End-to-End Data Pipeline Series: Tutorial 2 - Storage
Welcome to the second post in our series where we’ll build an end-to-end data pipeline from scratch!
Here’s where we are:
- Introduction to End-to-End Data Pipeline
- Data Storage with MinIO/S3 and Apache Iceberg (this post)
- Data Ingestion with Meltano
- Data Transformation with DBT and Trino - Part 1
- Data Transformation with DBT and Trino - Part 2
- Data Orchestration with Dagster
- Data Visualization with Superset
- Building end-to-end data pipeline with Sidetrek
In the previous post, we learned what a data pipeline is and how it works. We also looked at the big picture of how data flows from data sources to data consumers.
As a reminder, here’s our end-to-end data pipeline architecture for this series:
- Storage: MinIO (local replacement for S3) and Apache Iceberg
- Ingestion: Meltano
- Transformation: DBT for SQL building, Trino for querying
- Orchestration: Dagster
- Visualization: Superset
In this post, we’ll focus on the “Storage” part of the data pipeline, where we store the data that has been generated and ingested.
We’ll be using two technologies for this: MinIO and Apache Iceberg.
MinIO
MinIO is an object storage system, just like AWS S3.
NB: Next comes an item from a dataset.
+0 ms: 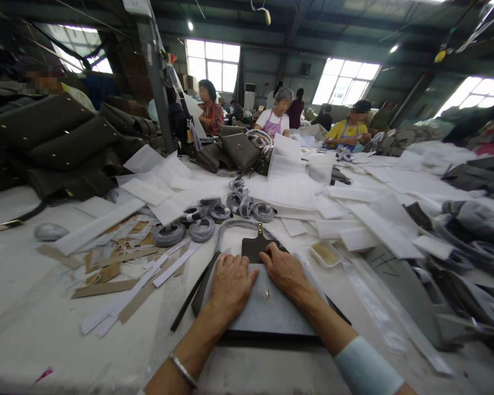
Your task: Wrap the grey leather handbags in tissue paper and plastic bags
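bag [254,250]: left hand [233,280] flat on sheet [271,310], right hand [286,271] curled at far edge, grip unclear; strips [105,288] lie apart.

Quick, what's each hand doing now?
Left hand: open, resting on the pale sheet.
Right hand: fingers curled by the dark flap; can't tell if gripping.

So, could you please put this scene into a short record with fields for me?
Left hand: palm down on the pale sheet
Right hand: fingers at the sheet's far edge, by the dark tab
Under the sheet: dark bag
Beyond the bag: grey coils
Left of the bag: cardboard strips
Right of the bag: small dish
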`<state>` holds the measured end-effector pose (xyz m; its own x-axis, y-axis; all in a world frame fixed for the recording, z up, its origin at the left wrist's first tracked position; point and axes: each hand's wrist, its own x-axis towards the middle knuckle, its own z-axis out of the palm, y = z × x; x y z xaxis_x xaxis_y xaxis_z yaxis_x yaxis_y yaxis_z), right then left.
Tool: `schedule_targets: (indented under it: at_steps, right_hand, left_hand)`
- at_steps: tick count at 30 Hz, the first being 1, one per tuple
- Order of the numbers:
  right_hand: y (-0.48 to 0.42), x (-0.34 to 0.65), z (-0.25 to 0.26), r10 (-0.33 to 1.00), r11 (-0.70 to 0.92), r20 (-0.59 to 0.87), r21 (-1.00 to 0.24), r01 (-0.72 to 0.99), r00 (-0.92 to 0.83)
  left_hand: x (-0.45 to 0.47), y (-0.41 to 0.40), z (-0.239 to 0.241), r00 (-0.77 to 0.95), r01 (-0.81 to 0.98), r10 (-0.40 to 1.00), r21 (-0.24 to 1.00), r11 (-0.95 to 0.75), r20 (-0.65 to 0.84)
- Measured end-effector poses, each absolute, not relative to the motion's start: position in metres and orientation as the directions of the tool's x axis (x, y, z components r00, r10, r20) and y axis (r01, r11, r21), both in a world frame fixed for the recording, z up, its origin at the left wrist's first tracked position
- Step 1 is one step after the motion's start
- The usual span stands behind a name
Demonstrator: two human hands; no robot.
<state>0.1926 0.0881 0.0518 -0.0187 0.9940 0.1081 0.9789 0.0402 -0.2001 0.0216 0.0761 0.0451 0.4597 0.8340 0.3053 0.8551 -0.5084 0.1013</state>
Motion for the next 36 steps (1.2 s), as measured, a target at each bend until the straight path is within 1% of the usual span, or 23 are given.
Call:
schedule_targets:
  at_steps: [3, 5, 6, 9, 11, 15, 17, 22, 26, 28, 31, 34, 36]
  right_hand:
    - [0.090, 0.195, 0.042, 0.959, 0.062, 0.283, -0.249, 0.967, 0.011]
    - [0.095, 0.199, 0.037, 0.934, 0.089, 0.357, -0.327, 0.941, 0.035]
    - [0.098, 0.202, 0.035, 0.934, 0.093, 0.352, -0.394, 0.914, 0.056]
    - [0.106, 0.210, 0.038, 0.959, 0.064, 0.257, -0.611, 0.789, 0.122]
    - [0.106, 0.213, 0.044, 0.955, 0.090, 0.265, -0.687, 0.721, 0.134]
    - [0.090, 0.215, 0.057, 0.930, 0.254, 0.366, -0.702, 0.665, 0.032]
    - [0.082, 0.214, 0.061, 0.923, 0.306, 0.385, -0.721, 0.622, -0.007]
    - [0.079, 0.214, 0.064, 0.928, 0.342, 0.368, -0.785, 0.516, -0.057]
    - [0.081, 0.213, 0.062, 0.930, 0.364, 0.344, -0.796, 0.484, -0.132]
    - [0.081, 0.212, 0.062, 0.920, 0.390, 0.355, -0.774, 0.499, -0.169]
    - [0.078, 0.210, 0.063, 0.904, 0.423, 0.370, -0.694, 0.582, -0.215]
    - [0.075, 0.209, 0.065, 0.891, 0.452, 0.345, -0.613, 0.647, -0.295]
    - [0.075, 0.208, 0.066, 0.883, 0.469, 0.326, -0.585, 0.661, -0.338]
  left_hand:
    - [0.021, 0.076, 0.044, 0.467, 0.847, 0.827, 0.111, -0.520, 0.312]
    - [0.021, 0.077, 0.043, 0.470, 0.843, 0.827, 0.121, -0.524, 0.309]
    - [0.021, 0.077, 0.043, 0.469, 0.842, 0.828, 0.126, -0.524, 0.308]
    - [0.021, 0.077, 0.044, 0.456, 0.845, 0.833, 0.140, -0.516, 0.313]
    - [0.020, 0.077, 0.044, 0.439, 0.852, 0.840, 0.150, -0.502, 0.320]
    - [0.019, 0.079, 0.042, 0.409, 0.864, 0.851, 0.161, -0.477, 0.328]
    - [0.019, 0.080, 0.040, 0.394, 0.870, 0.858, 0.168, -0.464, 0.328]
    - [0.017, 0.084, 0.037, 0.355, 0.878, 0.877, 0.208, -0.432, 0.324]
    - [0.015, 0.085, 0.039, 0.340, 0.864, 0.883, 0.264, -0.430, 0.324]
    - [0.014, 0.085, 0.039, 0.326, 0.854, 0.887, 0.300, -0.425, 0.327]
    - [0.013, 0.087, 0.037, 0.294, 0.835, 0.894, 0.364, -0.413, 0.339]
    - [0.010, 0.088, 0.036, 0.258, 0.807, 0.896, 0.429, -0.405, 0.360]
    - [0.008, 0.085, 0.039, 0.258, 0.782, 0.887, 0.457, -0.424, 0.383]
So why can’t we just use s3? Because s3 doesn’t have a local version - it’s only available in the cloud. We need a storage solution that can replace s3 in our local development environment.
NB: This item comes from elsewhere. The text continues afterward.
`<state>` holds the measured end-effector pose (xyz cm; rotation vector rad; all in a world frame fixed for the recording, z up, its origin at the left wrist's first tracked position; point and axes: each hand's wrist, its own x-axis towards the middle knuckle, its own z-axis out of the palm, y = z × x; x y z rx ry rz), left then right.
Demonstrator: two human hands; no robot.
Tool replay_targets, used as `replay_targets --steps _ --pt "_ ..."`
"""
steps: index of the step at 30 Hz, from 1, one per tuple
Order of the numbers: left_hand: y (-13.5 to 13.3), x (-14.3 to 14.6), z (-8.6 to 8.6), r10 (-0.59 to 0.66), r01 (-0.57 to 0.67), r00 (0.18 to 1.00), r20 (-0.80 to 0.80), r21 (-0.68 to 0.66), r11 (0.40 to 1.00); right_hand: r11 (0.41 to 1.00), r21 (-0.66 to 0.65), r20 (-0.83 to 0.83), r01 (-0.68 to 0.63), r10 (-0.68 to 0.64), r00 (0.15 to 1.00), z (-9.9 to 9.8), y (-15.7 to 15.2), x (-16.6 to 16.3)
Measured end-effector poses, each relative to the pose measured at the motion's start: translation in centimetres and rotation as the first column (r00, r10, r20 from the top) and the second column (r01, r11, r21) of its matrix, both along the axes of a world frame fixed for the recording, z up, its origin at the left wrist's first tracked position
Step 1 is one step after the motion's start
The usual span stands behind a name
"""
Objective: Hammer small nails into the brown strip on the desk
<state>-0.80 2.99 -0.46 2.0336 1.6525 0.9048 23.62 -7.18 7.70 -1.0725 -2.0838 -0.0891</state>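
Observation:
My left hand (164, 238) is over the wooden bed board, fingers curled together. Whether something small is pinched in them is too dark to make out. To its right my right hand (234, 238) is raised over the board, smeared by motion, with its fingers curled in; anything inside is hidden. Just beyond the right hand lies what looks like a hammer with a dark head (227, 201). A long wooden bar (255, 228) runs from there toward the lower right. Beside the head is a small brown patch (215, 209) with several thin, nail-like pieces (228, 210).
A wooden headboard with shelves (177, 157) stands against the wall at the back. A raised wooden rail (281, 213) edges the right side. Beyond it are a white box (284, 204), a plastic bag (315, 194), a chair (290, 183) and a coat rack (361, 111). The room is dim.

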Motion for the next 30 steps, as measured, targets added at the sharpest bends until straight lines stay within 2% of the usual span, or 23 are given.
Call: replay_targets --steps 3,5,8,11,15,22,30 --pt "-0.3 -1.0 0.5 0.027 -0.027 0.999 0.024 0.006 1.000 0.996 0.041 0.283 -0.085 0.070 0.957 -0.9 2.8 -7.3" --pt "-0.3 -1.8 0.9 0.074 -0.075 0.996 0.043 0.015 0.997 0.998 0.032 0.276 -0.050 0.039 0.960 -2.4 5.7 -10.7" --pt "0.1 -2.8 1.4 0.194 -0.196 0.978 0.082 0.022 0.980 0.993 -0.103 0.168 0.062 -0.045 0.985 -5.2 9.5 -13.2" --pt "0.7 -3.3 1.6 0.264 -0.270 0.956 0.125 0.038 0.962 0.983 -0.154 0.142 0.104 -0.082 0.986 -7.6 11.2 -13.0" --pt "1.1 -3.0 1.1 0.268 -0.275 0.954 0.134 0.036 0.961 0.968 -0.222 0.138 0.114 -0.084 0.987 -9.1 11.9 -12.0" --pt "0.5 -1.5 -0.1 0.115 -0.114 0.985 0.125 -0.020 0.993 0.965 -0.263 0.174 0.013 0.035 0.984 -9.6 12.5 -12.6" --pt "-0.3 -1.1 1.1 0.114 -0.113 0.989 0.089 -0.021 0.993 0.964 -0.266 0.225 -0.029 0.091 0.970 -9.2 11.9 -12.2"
That’s where MinIO comes in. MinIO works entirely locally and offers a convenient Docker image that we can use to spin up an object storage system in our local environment.
The key point is that MinIO is “s3-compatible storage” - meaning it implements the S3 API, making it a drop-in replacement for s3 in our local environment. In other words, we can use MinIO just as if we were using s3, and everything should work exactly the same when we deploy our code to the cloud and swap MinIO for s3 in our production environment.
This is critical because we want our development environment to be as similar to our production environment as possible. Otherwise, even if everything works perfectly locally, things might break when we deploy to production.
This concept is known as “environment parity” or “dev/prod parity.” Without dev/prod parity, we have to worry every time we release to production because, even though everything works perfectly locally, it might break in a production environment.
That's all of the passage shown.